Treatment of Leptospirosis
For mild to moderate leptospirosis, initiate treatment immediately with doxycycline 100 mg orally twice daily or penicillin, and for severe leptospirosis (Weil's disease), start intravenous penicillin, ceftriaxone, or cefotaxime within the first hour without waiting for laboratory confirmation. 1
Disease Classification and Clinical Recognition
Leptospirosis presents in two distinct clinical forms that guide treatment decisions 1:
- Mild to moderate form: Flu-like symptoms including fever (typically ≥39°C), diffuse myalgias (especially calves), headache, and conjunctival suffusion during the 4-7 day septicemic phase 1
- Severe form (Weil's disease): Characterized by hemorrhage, jaundice, and hepato-renal failure, occurring in approximately 5-10% of cases 1
Conjunctival suffusion is a highly suggestive clinical sign that should prompt immediate consideration and treatment of leptospirosis. 1, 2
Treatment Approach by Severity
Mild to Moderate Disease
Start antibiotics as soon as possible based on clinical suspicion alone 1:
- Doxycycline 100 mg orally twice daily for 7 days is highly effective, reducing illness duration by 2 days and favorably affecting fever, malaise, headache, and myalgias 3
- Penicillin is an acceptable alternative, though evidence for superiority over doxycycline is lacking 4, 5
- Azithromycin appears promising for less severe disease 4
The evidence shows doxycycline prevents leptospiruria and has no adverse effects in clinical trials 3. Treatment initiated within the first 4 days of symptoms is most effective; delays beyond this may reduce efficacy 1.

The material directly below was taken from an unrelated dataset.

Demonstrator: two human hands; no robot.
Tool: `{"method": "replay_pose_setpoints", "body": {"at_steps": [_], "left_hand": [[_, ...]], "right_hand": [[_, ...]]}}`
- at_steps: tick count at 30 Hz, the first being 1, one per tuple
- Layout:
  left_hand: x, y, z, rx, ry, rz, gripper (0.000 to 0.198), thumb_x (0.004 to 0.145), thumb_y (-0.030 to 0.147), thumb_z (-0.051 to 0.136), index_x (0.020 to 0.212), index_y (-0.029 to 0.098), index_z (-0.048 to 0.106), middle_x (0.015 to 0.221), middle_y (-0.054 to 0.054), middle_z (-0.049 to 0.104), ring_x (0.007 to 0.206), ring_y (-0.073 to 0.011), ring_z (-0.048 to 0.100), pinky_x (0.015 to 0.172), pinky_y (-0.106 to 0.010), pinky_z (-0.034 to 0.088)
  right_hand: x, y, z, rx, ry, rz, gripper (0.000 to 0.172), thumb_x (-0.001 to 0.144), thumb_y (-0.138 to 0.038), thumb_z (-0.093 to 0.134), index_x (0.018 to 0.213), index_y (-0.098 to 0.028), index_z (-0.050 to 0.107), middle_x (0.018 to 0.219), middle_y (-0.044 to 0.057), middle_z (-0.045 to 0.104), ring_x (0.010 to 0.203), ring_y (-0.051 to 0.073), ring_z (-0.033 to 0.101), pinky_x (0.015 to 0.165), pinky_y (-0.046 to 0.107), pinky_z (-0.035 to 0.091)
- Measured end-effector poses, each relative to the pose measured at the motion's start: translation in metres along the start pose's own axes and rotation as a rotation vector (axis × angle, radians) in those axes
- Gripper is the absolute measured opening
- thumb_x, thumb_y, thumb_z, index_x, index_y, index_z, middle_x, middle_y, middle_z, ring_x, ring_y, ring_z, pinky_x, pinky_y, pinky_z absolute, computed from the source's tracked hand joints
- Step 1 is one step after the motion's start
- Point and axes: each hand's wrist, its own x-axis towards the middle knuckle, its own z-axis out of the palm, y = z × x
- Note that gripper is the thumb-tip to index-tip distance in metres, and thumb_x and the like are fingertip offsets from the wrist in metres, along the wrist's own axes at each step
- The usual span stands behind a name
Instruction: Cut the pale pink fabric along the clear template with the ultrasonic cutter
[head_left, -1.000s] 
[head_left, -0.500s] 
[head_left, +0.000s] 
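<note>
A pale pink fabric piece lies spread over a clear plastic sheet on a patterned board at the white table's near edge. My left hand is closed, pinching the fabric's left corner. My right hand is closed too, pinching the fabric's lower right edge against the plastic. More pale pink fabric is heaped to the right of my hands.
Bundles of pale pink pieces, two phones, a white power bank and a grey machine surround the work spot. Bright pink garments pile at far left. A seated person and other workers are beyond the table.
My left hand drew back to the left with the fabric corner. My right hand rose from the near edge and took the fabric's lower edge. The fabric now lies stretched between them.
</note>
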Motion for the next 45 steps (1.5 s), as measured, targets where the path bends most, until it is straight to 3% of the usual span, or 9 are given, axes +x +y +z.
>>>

Severe Disease (Weil's Disease)
Initiate intravenous antibiotics within the first hour of recognition, treating as septic shock 1:
- Ceftriaxone or cefotaxime are preferred agents for severe disease 4
- Intravenous penicillin remains an acceptable option 1, 4
- Standard treatment duration is 7 days, extended to 10 days if clinical response is slow 1
Do not delay treatment while awaiting laboratory confirmation, as this increases mortality 1. Patients with severe leptospirosis require ICU admission if they have persistent or worsening tissue hypoperfusion despite initial fluid resuscitation 1.
Critical Management Principles
Timing and Initiation
- Begin antibiotics immediately upon clinical suspicion - treatment effectiveness decreases significantly after 4 days of symptoms 1
- For severe cases, antibiotics must be started within the first hour, following septic shock protocols 1
- Never wait for serological confirmation (IgM titers or culture results) before initiating therapy 1
Duration and Monitoring
- Complete the full 7-day course even with clinical improvement; avoid premature discontinuation 1
- Extend to 10 days in patients with slow clinical response 1
- Reassess antimicrobial regimen daily for potential de-escalation 1
Supportive Care for Severe Cases
Fluid resuscitation is critical, targeting systolic blood pressure >90 mmHg in adults 1:
- Monitor closely for crepitations indicating fluid overload or impaired cardiac function 1
- Continuous observation with frequent clinical examinations is mandatory 1
- Consider source control measures within 12 hours if applicable 1
Important Caveats and Pitfalls
Avoid misdiagnosing leptospirosis as viral hepatitis in patients presenting with fever and jaundice - always consider leptospirosis in the differential, especially with occupational or recreational water exposure 1, 6.
Be aware that evidence for antibiotic superiority over placebo regarding mortality is limited - a 2021 meta-analysis found no statistically significant mortality benefit for penicillin versus placebo (OR 1.65; 95% CI 0.76-3.57) 7. However, antibiotics do reduce illness duration, prevent leptospiruria, and decrease prolonged hospital stays 5, 3.
Jarisch-Herxheimer reactions may occur with antibiotic treatment, though this should not deter appropriate therapy 8.
The majority of Leptospira strains remain sensitive to current antibiotics, making treatment failure due to resistance uncommon 8.